GIVEN INFORMATION below:

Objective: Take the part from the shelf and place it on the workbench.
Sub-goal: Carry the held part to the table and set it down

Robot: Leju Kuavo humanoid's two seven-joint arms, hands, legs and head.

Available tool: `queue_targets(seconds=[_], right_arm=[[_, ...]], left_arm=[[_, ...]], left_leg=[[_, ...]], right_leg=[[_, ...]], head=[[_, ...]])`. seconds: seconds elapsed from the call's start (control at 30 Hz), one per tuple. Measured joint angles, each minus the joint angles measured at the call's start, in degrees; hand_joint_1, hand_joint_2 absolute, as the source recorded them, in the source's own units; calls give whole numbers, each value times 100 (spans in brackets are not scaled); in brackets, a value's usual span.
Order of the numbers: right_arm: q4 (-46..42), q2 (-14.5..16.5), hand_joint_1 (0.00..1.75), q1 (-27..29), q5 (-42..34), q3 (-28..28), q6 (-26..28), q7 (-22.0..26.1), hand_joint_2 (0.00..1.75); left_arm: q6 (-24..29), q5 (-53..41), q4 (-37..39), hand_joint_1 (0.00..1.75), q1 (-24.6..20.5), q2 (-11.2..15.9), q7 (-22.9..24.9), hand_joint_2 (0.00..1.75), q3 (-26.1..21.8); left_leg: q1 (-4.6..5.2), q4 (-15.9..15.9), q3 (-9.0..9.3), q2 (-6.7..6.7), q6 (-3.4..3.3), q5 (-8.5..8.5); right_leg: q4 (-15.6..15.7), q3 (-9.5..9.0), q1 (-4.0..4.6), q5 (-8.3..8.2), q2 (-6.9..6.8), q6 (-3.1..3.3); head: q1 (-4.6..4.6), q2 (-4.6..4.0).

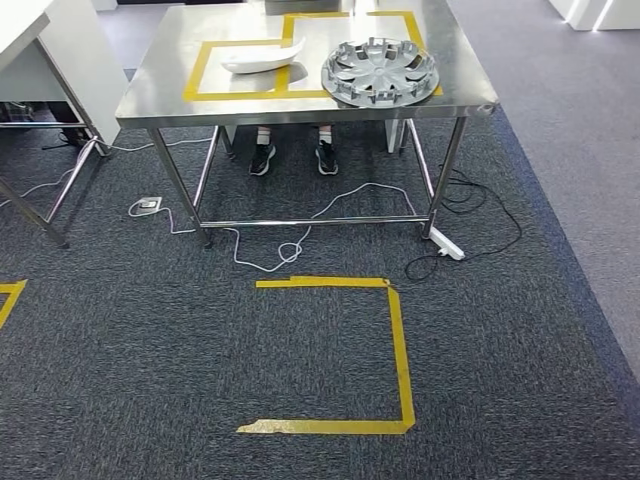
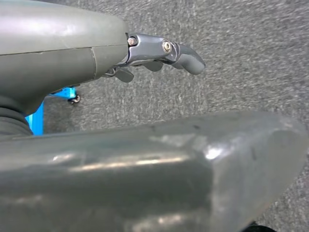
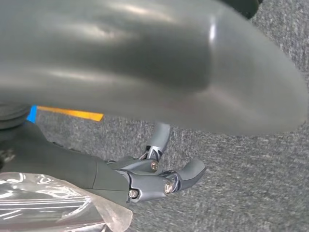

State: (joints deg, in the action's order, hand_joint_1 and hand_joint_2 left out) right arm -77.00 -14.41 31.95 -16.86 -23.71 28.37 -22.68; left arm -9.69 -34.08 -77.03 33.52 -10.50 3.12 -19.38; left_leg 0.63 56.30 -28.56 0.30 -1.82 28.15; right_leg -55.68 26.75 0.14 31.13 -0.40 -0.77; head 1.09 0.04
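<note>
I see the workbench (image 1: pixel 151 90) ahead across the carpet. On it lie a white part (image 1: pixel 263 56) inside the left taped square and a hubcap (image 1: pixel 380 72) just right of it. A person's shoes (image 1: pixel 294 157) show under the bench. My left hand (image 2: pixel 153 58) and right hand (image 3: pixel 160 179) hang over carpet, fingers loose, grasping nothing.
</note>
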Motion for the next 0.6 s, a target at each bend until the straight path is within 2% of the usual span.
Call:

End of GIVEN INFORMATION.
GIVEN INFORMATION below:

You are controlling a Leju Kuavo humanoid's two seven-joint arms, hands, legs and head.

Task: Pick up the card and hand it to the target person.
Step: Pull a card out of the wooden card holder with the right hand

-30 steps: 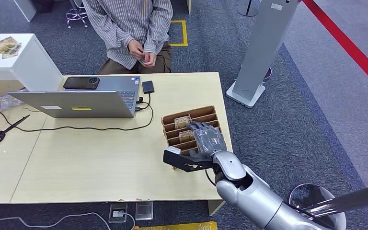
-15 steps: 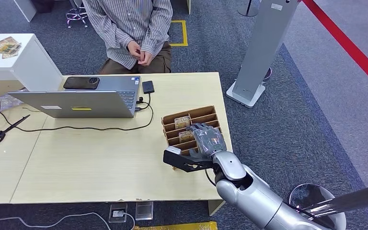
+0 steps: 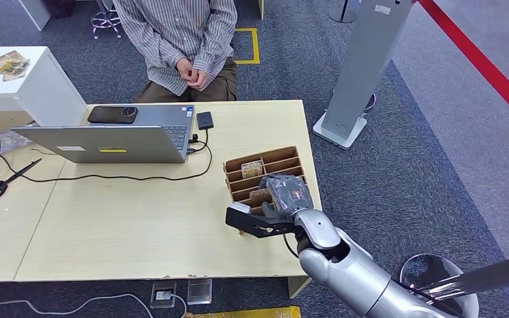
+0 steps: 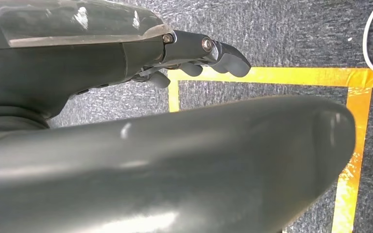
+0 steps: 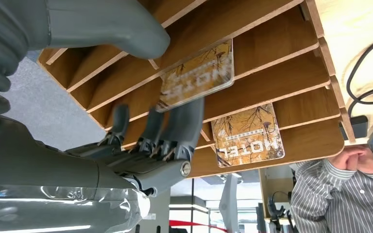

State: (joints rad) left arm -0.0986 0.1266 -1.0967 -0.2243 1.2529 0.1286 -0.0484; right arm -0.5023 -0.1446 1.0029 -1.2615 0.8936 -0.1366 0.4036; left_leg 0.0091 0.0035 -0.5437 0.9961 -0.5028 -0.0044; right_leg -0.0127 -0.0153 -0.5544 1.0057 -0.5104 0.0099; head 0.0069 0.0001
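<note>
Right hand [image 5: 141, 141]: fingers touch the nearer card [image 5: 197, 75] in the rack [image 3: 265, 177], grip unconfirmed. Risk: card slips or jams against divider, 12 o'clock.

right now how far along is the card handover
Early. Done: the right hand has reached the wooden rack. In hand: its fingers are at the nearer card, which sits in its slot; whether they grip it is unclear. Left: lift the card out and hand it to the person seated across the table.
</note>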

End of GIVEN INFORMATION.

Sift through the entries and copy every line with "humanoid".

Robot: Leju Kuavo humanoid's two seven-joint arms, hands, legs and head.
You are controlling a Leju Kuavo humanoid's two seven-joint arms, hands, legs and head.

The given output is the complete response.